During the last few weeks, there was this huge buzz and advertising about a play that will be performed everyday for a week starting from the 13th of November, today, at Al Balad(downtown) Theatre in Amman. A play called “Sharon and my Mother-in-Law” performed by Palestinian nationalist performers who immigrated to Lebanon with their family when they were little.  

 I just returned from the play. The play was a brilliant story about Suad, a 36 year old Palestinian female architecture professor at Birzeit University, it tells of her life in Ramallah. She grew up in Amman, Damadcus, Beirut and Cairo, before making the emotional journey back to Yafa, the land she only knew stories about told by her parents, but never actually got the chance to ever visit it because she didn’t have a ‘Jerusalem’ ID, even pets had to have IDs. She waited for years to get the ID promised by the israelis, but somehow they gave it easily to her dog and kept her waiting for much longer. Giving up, she decides to go to Yafa anyways, at the checkpoint in order to pass, she claims she’s the dog’s driver!! A dog with a ‘Jerusalem ID’, and that she wants to deliver it to a Jewish family. So they let her pass!

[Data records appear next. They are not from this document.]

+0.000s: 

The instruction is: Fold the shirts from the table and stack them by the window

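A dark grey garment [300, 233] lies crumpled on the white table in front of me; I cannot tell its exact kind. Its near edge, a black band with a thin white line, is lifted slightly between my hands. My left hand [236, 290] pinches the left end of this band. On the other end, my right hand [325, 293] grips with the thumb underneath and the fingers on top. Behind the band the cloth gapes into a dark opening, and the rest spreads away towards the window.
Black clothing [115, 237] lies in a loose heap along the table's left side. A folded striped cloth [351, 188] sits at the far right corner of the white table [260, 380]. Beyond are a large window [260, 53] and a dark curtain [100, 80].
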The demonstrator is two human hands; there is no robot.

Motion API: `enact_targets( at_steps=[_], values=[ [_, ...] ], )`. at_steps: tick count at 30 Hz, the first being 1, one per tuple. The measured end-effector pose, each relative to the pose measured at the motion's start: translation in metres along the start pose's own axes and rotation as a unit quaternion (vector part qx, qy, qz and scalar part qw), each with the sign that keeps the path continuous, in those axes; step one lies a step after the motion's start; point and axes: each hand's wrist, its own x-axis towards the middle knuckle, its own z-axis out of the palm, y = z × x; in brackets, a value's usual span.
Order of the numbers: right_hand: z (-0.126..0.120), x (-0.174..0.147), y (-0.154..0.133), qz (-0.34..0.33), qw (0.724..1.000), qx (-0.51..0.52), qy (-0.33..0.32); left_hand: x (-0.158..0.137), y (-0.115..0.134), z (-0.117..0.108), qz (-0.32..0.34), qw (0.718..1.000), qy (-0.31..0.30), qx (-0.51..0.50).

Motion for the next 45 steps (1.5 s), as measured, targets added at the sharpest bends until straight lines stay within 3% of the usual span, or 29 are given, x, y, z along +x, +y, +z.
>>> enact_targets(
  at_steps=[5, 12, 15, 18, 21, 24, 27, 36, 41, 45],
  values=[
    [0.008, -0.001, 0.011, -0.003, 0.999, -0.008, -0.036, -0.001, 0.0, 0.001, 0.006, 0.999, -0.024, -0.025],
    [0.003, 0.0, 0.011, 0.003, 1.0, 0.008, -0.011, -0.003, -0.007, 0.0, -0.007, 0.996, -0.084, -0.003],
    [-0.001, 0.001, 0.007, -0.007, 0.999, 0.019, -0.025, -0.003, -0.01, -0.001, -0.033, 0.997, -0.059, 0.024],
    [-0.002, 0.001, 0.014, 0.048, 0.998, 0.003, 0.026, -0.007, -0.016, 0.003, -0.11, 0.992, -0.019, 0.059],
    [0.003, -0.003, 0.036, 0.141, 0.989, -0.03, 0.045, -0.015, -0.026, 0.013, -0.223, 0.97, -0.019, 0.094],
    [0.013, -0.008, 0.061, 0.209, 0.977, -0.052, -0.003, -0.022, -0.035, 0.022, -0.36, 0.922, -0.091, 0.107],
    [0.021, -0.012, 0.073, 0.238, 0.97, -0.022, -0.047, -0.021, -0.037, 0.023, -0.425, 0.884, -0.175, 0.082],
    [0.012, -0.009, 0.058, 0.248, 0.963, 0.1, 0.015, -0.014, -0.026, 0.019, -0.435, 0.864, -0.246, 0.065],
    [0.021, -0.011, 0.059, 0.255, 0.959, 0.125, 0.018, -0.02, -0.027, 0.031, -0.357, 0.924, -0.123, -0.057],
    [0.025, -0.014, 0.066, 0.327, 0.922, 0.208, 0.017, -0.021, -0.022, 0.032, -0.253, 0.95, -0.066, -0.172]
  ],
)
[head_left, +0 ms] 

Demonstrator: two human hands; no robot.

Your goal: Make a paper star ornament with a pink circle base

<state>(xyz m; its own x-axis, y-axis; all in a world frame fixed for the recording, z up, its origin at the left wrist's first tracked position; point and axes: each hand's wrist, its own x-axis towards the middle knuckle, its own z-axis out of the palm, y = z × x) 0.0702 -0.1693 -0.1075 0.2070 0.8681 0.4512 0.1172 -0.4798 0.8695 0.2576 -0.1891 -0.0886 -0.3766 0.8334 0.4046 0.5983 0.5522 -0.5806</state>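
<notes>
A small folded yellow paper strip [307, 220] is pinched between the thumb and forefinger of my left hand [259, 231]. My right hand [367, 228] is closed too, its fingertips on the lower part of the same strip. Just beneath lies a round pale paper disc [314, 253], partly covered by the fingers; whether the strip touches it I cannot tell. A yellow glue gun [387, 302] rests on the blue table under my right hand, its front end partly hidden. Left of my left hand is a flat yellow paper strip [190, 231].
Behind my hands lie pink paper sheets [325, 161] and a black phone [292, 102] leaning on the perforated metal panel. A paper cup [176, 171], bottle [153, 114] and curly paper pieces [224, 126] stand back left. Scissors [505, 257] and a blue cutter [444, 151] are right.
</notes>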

 That’s when the story begins; she’s stunned with happiness and is finally where she dreamt to be for years. The play shows a series of incidents and details of how their daily life is like under the occupation, not to mention the comedian hilaaarious mother-in-law who drove Suad crazy during the curfews. Bottom line, they played brilliant roles to emphasize that people who stayed in Palestine are there to stay, no matter how bad the occupation is, or the checkpoints, curfews, interrogators and collaborators, they would rather live in misery than let the Israelis succeed in driving them to leave the country and seek a better life..

 I was glad to see people from all over the world there to attend the play. People, and Im unfortunately one of them, do not quite understand the Palestinian cause and what’s really going on there, but a knowledgeable play like this, is a good story of the truth.

If you’re in Amman you have to go watch it. Its funny, creative, spoken in English and included many parts in funny interchangable accents, and the music and lyrics cannot be better. DVDs of the play will be out soon, or so Ive been told, but if you cannot watch it, you can read the hit book in which this play was based on. Same title, by Suad Amiry.


November 5, 2008

The day most of the world breathed a sigh of relief!

Filed under: Politics — laylanajia @ 6:13 pm


Since my 2nd post is about politics that doesn’t mean by any means that you’ll be reading more politics in my blog. I only talk/write politics when major things happen that just blow my mind away. A defining moment in American history, the first black US president taking the White House, the very same house that aroused and did nothing to the misery black people went through for centuries. Seeing the old African American people’s faces wet with tears after the results were out just gave me an extremely strong chill I’ve never felt before, and im certain it’s not even slightly close to what it felt like for them. If im happy at all of the outcome, Im happy for those people 

The way I observed the whole election wasn’t from a political point of view, but from a business and human psychology perspective. The way Obama’s remarkable flawless campaign was run utilized the fundamental concept of business marketing and it aroused and captured the human emotions, the young crowd in particular. President Obama was very charismatic in his campaign; he made people like ‘him’. He didnt run as the Black Candidate, but as the Change Candidate, thus everyone joined as one and voted for him: Blacks, Whites, Hispanics, realizing that the Republicans were actually the party that divided them. Now will he help make change happen? Help make ‘peace’ like he promised? History taught me not to believe so, but somewhere deep inside, I believe the next 4 years might be as surprising as today was.